世界で活躍するBTS

人気と実力を兼備
日付: 2023年08月15日 05時09分

歌・ダンスで高いクオリティー

 この10年来、K-POPの代名詞のように大活躍しているのが「防弾少年団(BTS)」だ。彼らが世界中で人気を集める理由を、崔貞児講師は次のように分析する。
1990年代の「ソテジワアイドゥル」がアイドル隆盛の流れを、2000年代の「BOA」や「BIGBANG」が世界進出への流れを、10年代の「PSY」がニューメディア利用による成功の流れを、それぞれ汲むことができたことでBTSの大ヒットにつながったとしている。

■コンテンツの積極利用

16年の楽曲「血、汗、涙(ピッタムヌンムル)」のMVについて、崔講師は「小説のような作りになっている。本当にクオリティーが高い」と話した。
BTSは、精巧な世界観を一連のMVで表現した。彼らの世界観を知るファン「ARMY」たちは動画に対する解釈をYouTubeなどで拡散し、新たなファン獲得のための橋渡しをした。またBTS自体のコンテンツである「RunBTS!」を通じてメンバーそれぞれの個性を周知し、活発なSNSによる意思疎通によってARMYと距離を縮めることに成功した。楽曲「LOVE YOURSELF」のような、メッセージ性の強い歌詞も多く共感を呼んだという。米国市場に進出するための土台づくりは、そのようにして成功裏に形成されたのだと崔講師は分析している。
あらゆるコンテンツを駆使し、練習に次ぐ練習、努力に次ぐ努力で自身らのクオリティーを高めているBTSの活動は、コンテンツの進化と相乗効果をもたらした。李咏勲センター長も、K-POPのクオリティーの高さは徹底的な訓練生制度によるものとみている。

■K-POPの未来

徴兵制のある韓国で、すでに兵役のためグループを離脱しているメンバーもおり、BTSはこれまで同様の活動を行えないことが確定している。この件については、ARMYの間でも不安が広まっているという。
一方で、4世代と呼ばれるコロナ後のK-POPアイドルの間では、言語の壁を超えた活動の多様化が進んでいる。

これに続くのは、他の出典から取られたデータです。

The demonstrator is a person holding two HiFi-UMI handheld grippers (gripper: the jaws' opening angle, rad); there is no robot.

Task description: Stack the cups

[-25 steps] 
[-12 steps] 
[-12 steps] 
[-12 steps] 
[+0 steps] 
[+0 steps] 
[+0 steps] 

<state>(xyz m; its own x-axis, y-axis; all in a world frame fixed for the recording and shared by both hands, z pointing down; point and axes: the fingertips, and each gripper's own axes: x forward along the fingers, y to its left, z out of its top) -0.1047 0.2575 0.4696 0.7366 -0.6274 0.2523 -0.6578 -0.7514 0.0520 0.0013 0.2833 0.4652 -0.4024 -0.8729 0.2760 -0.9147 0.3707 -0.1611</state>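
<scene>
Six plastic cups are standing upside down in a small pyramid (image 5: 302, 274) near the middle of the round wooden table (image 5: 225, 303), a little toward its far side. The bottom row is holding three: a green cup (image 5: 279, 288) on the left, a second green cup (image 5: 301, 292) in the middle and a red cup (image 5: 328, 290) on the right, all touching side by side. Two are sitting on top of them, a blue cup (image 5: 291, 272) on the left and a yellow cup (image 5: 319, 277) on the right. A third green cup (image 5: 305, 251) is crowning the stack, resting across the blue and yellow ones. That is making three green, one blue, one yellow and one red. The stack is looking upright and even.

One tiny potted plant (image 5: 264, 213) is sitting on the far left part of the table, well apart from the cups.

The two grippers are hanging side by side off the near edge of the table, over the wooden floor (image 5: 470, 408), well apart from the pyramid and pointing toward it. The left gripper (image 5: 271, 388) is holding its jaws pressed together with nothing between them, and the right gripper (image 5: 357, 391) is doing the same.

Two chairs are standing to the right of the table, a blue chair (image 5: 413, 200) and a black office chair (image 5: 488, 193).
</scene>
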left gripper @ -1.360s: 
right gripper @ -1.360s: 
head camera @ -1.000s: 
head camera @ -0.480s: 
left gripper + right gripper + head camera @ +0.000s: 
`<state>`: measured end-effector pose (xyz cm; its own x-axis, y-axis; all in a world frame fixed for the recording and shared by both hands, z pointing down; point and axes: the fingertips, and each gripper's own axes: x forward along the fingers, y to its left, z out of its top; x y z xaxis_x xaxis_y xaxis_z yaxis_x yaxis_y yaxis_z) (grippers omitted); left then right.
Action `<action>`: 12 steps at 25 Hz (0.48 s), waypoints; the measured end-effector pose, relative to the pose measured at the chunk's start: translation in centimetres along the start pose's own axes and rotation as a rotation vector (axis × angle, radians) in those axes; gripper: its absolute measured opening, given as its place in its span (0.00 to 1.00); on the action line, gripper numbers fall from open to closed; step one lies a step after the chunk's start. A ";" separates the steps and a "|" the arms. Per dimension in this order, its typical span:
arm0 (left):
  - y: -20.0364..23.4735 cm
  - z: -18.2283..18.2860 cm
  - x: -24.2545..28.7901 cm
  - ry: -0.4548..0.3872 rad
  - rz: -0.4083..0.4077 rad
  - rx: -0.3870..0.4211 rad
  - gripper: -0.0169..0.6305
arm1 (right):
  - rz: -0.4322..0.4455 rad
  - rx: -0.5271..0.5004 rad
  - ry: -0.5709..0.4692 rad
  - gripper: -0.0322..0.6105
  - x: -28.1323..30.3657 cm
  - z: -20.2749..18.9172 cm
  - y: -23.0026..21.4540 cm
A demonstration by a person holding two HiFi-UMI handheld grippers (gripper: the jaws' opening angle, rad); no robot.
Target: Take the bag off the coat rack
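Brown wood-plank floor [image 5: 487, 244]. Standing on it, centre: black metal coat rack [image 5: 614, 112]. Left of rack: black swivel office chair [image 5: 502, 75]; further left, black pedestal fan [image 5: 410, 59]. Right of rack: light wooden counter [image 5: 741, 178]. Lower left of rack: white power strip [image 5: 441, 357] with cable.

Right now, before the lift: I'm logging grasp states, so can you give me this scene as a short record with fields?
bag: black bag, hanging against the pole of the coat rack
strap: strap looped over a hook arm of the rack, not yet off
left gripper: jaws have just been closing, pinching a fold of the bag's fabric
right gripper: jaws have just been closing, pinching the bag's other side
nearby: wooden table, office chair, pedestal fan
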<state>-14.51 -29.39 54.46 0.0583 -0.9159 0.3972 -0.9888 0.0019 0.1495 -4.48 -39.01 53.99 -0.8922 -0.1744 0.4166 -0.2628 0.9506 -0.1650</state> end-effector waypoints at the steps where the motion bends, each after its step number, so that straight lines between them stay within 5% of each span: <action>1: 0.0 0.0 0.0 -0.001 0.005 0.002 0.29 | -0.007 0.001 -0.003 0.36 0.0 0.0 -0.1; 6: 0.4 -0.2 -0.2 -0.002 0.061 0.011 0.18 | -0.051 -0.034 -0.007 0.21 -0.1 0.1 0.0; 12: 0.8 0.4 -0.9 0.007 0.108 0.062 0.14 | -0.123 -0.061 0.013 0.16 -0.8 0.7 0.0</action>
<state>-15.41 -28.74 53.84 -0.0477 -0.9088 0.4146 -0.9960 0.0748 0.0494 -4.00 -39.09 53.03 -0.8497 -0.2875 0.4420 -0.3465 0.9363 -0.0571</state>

日本人メンバーを中心に構成された「&TEAM」や「NiziU」「INI」のほか、BTSが兄と慕う「HYBE」に所属する李賢が声を提供するAI歌手「MIDNATT」などだ。米国・ドイツ・ベルギー人などで構成されたK―POPグループ「BLACKSWAN」のデビューは、近年のグローバル傾向を体現している。
K-POPのグローバル化で海外のファンが韓国国内より多いばかりか、歌手や作詞・作曲家までが多国籍化している状況だ。BTSの事務所「HYBE」は米国と日本で事務所を設立し、現地で発掘した歌手によるグループ作りを現地の方式で広めているという。
BTSは、世界に通用するダンスと楽曲のレベルのため、国際的な大ヒットを果たすことができた。韓国音楽業界の話題としては、今年6月に世界的音楽コンクールで優勝した声楽家のキム・テハンさんの活躍なども記憶に新しい。予測を上回る未来のK-POPの発展に、ますます期待がかかる。